From the Library: Why Boys Fail: Saving Our Sons from an Educational System that’s Leaving Them Behind, by Richard Whitmire October 21, 2013

So this is an older book, published in 2010, which I happened upon in the main nonfiction section rather than the new books section.  I’ll just give a brief summary here:

Boys are falling behind.  Anecdotally, there are valedictorian and top-honors groups in high school which are all-female, or nearly so.  Statistically, boys at every level, from poor to middle-class, of all races and ages, are falling behind girls in test scores, grades, and intention to attend college.  The conventional wisdom that girls do better than boys at verbal skills but boys are better when it’s math related doesn’t hold true any longer — girls are now better in both.

The fundamental reason?  Not video games, or favoritism towards girls, or a “hip-hop” culture, or ADHD boys being required to sit still.  This is an international problem, at least in other English-speaking countries such as Britain and Australia (although there, there’s more attention to it), where the impact of these supposed culprits is not the same, but boy troubles are, and the gaps have only relatively recently emerged where these supposed causes are long-standing.

It’s that literacy skills have become emphasized and far more important in schooling than ever before.  “Reading readiness” is a preschool skill, and actual reading instruction begins in kindergarten, too soon for many boys, leaving them behind and struggling to catch up.  What’s more, by the time they may be able to catch up, in the middle school years, the emphasis turns to literature; and, throughout, the classroom expectation is not to read for information but to discuss feelings and the personal relationships in the assigned text.  On top of that, expectations for writing skills have increased, another boy weakness. 

This is part of why girls dominate even the boy strengths of math and science — the author says that the SAT and other math testing has changed significantly in recent years, with every problem a story problem, leaving boys who would have been able to do the math challenged just to set up the problem. 

And, while he doesn’t blame boys’ problems on feminism in the classroom, he does say that their difficulties have been ignored because it doesn’t fit the narrative that girls are in trouble, and that many of those in the education world take the facts and say that black and Hispanic boys are in trouble, so it’s a matter of racial/ethnic inequality, but white boys are doing just fine, when that’s not what the statistics show.  At the same time, statistics broken apart by sex aren’t even very easy to come by because researchers aren’t interested.

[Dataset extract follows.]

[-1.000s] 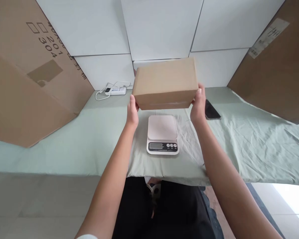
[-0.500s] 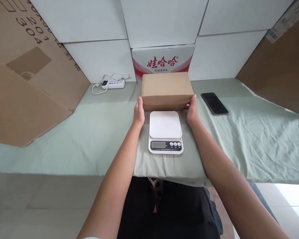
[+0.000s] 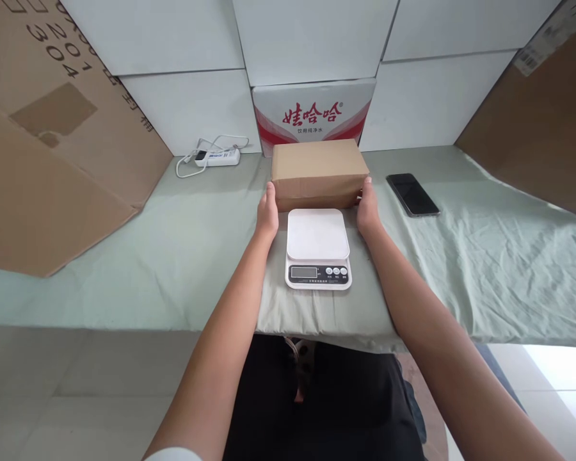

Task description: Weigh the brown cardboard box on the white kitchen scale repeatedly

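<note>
A brown cardboard box (image 3: 319, 160) sits at the back of the cloth-covered table, gripped from both sides. At its left front corner is my left hand (image 3: 268, 211), thumb up along the edge and the other fingers hidden behind the side. My right hand (image 3: 367, 208) presses the right front corner, its fingers partly tucked beneath the box's side. Between my forearms, just in front of the box, lies a white kitchen scale (image 3: 318, 248) with a blank-looking display and several round buttons.
A black smartphone (image 3: 413, 194) lies to the right. Back left, a white power strip (image 3: 217, 157) has a coiled cable. Behind the brown box stands a white and red carton (image 3: 312, 115). Large cardboard sheets (image 3: 67, 179) flank the green tablecloth (image 3: 182, 256).
The brown box has shifted very slightly, its right end turning a little, with both hands staying on it. The whole view has tilted down slightly.
</note>
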The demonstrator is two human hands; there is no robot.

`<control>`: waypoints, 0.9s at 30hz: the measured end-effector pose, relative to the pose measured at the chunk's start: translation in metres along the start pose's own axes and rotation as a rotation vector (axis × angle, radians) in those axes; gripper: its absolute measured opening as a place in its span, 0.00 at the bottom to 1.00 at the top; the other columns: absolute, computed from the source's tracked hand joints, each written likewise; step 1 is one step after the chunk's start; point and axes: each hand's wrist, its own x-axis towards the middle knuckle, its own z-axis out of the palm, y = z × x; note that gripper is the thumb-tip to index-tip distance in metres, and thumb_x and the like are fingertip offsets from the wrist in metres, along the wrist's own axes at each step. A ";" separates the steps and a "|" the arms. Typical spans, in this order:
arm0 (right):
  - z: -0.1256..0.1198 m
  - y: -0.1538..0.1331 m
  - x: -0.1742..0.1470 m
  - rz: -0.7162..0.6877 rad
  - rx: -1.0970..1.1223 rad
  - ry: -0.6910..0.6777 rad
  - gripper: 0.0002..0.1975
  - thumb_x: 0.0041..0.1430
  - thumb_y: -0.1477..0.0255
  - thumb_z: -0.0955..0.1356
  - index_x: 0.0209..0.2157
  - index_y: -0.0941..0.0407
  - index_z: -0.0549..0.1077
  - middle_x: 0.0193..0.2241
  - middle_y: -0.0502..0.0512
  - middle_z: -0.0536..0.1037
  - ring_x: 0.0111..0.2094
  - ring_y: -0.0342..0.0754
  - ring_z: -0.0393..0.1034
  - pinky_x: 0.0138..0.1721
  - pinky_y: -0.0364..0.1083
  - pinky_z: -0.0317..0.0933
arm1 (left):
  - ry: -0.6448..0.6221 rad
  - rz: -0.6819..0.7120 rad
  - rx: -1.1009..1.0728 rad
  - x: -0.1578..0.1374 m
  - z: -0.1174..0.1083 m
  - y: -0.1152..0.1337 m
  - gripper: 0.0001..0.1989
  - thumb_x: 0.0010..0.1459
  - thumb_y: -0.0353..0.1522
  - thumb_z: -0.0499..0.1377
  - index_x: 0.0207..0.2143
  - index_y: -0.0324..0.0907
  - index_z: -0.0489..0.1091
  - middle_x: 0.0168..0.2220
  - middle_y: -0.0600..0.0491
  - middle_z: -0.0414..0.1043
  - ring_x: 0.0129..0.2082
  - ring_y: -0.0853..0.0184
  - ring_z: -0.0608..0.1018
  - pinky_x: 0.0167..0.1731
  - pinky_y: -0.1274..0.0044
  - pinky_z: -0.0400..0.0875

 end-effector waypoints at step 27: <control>-0.006 -0.018 0.002 0.064 -0.053 0.105 0.17 0.79 0.56 0.67 0.35 0.51 0.73 0.27 0.46 0.71 0.27 0.43 0.68 0.25 0.40 0.63 | 0.190 -0.039 0.062 -0.001 -0.008 0.028 0.42 0.79 0.58 0.42 0.78 0.41 0.67 0.82 0.42 0.64 0.85 0.59 0.63 0.83 0.67 0.60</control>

As a mom to three boys, this does worry me a great deal, especially since one of the three has exactly these typical “boy” literacy difficulties — he’s not yet in high school, but I already know he’ll be doomed if he wants to apply to the sort of college that requires a self-reflective personal essay.  

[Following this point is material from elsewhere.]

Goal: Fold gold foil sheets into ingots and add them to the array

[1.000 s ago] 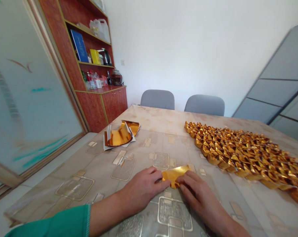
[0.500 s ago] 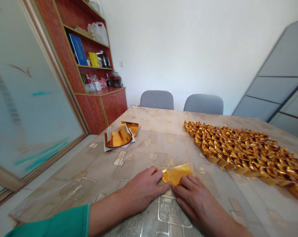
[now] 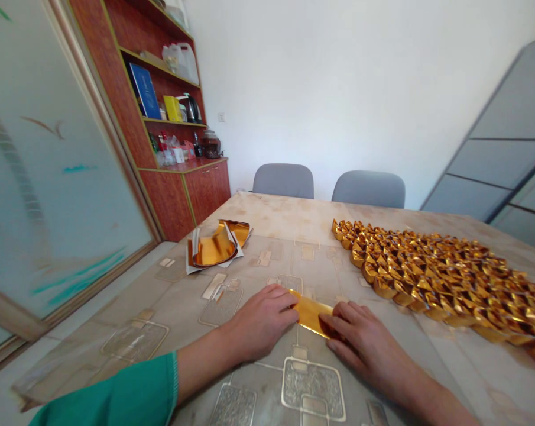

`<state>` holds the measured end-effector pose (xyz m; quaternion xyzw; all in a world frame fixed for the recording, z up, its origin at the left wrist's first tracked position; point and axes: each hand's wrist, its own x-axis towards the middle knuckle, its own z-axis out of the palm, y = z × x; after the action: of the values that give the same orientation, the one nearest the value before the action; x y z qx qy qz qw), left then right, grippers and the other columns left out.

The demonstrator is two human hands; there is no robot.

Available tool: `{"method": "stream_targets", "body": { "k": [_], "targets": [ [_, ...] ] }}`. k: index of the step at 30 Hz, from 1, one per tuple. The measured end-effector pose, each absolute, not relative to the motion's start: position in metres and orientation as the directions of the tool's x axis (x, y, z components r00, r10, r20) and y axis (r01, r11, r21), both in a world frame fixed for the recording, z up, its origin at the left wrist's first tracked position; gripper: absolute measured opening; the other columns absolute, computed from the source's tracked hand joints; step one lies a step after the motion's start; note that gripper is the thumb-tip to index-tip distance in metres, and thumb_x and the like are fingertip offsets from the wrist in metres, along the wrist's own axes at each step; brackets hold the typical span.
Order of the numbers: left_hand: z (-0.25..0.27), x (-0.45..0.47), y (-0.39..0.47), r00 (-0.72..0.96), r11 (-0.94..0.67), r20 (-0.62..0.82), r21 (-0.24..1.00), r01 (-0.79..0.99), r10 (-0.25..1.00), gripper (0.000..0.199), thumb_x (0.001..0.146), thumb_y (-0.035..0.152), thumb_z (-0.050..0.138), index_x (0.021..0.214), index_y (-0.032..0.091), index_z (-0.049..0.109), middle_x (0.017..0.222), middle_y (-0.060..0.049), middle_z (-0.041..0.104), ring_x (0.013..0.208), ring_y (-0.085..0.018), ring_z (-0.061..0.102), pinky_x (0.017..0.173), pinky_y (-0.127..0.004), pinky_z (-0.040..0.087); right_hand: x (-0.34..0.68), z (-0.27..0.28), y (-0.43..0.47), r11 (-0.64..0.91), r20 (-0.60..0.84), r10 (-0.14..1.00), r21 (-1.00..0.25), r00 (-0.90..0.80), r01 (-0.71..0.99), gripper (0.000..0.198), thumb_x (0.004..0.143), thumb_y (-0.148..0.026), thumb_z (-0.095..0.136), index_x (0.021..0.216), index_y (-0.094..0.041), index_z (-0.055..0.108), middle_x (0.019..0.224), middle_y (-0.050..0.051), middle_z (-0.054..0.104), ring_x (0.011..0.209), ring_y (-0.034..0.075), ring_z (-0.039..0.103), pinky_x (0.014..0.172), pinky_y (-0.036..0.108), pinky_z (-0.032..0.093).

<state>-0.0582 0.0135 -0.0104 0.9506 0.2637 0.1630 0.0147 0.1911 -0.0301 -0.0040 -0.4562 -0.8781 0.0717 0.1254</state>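
A folded strip of gold foil paper lies on the patterned tablecloth between my hands. My left hand grips its left end, the fingers curled and pressed together. At the strip's right end, my right hand holds it with bent fingers, the thumb below. The fingertips hide both ends of the paper. To the right sit rows of folded gold paper ingots, packed close together. Loose gold foil sheets with white backs lie curled in a pile to the left.
The table has a cloth under a clear cover. Two grey chairs stand at its far side. A red-brown shelf cabinet with bottles and a kettle is at the back left, beside a frosted sliding door.
The gold paper has turned and now shows as a narrower, straight-edged strip. My hands have moved a little apart, each now at one end of it.
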Motion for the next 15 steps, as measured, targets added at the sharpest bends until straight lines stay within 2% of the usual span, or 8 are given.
{"method": "stream_targets", "body": {
  "k": [3, 6, 12, 15],
  "targets": [
    [-0.009, -0.053, 0.014, 0.807, -0.858, 0.29, 0.191, 0.477, 0.514, 0.02, 0.097, 0.018, 0.044, 0.101, 0.018, 0.064, 0.108, -0.006, 0.065, 0.101, -0.018, 0.058, 0.094, -0.033, 0.045, 0.194, 0.009, -0.029, 0.607, 0.102, 0.791, -0.256, -0.603, 0.753, 0.013, 0.094, -0.024, 0.053, 0.102, -0.024, 0.063, 0.093, 0.003, 0.061, 0.087, 0.021, 0.055, 0.079, 0.034, 0.042],
    [-0.007, -0.053, 0.013, 0.801, -0.846, 0.275, 0.218, 0.487, 0.532, 0.019, 0.096, 0.02, 0.046, 0.105, 0.018, 0.062, 0.11, -0.006, 0.065, 0.102, -0.019, 0.058, 0.094, -0.033, 0.045, 0.199, 0.017, -0.026, 0.654, 0.113, 0.753, -0.241, -0.648, 0.717, 0.014, 0.094, -0.022, 0.052, 0.101, -0.025, 0.065, 0.095, 0.002, 0.063, 0.09, 0.02, 0.055, 0.081, 0.035, 0.041],
    [-0.009, -0.047, 0.014, 0.795, -0.838, 0.266, 0.163, 0.52, 0.545, 0.016, 0.096, 0.023, 0.048, 0.105, 0.018, 0.062, 0.1, -0.005, 0.064, 0.094, -0.02, 0.057, 0.09, -0.035, 0.045, 0.198, 0.016, -0.02, 0.702, 0.166, 0.713, -0.182, -0.682, 0.689, 0.014, 0.088, -0.02, 0.056, 0.096, -0.023, 0.066, 0.09, 0.002, 0.065, 0.086, 0.019, 0.057, 0.08, 0.034, 0.04],
    [-0.009, -0.04, 0.012, 0.785, -0.821, 0.24, 0.137, 0.554, 0.57, 0.013, 0.094, 0.022, 0.052, 0.101, 0.017, 0.062, 0.097, -0.005, 0.063, 0.093, -0.02, 0.055, 0.089, -0.035, 0.045, 0.197, 0.013, -0.018, 0.669, 0.158, 0.743, -0.225, -0.651, 0.708, 0.013, 0.088, -0.02, 0.054, 0.095, -0.022, 0.065, 0.09, 0.002, 0.063, 0.084, 0.019, 0.056, 0.077, 0.033, 0.041]
  ]
}}
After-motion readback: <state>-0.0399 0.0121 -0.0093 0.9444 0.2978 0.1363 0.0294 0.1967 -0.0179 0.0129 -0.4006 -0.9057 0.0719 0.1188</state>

But it’s not as simple as saying, “take away these expectations,” since even career fields which would have, in the past, required little more than the ability to work with ones hands, now do require a higher degree of literacy, for example, to work through a repair manual.  Boys need help to succeed in gaining these now-important literacy skills, and he provides examples of programs both in the US and internationally, none of which are earth-shattering — the main point is that they pay attention to boys and how they’re doing.

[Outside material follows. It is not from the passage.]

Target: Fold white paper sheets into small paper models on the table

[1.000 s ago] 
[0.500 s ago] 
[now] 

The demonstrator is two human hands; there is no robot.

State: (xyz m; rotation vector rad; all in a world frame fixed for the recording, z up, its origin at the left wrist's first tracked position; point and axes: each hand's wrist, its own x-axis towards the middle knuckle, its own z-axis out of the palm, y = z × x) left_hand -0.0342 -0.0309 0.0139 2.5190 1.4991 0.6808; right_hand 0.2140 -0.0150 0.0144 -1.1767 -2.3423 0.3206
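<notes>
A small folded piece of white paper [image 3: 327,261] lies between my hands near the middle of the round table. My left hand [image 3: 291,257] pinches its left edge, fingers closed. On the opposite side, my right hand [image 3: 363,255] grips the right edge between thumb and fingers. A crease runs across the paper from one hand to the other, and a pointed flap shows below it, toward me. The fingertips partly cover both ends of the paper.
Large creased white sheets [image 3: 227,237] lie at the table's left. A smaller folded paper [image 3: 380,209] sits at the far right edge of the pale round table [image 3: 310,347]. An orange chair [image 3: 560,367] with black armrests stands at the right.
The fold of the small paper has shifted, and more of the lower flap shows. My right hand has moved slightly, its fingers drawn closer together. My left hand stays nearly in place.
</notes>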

SIDE NOTE:  I picked up another book at the same time: Still Failing at Fairness:  How Gender Bias Cheats Girls and Boys in School and What We Can Do About It, by David & Myra Sadker & Karen R. Zittleman (originally published in 1994; revised 2009).  Apparently, they live in a completely different world.  Here’s a typical paragraph:  “Male students frequently control classroom conversation .  They ask and answer more questions.   They receive more praise for the intellectual quality of their ideas.”  (p. 66)  later:  “Girls receive less instructional time, less help, and fewer challenges.”  (p. 66).  They cite worksheets in which children are asked to pair tools with a picture of a man and cleaning items with a picture of a woman (no reference or date given).  They cite a 1975 (!) study on the prevalence of male vs. female characters in readers.  As to the “boys’ crisis,” they claim this is mostly a political backlash, with the only true crisis being among minority boys, or among boys harmed by “sex stereotypes”, such as boys who are emotionally harmed by the expectation that they should be stoic, and because they’re prevented from expressing their feelings, or because “society continues to define masculinity in terms that sound anti-intellectual, antifeminine, and antischool” (p. 208).  Essentially, in their world, time has stood still.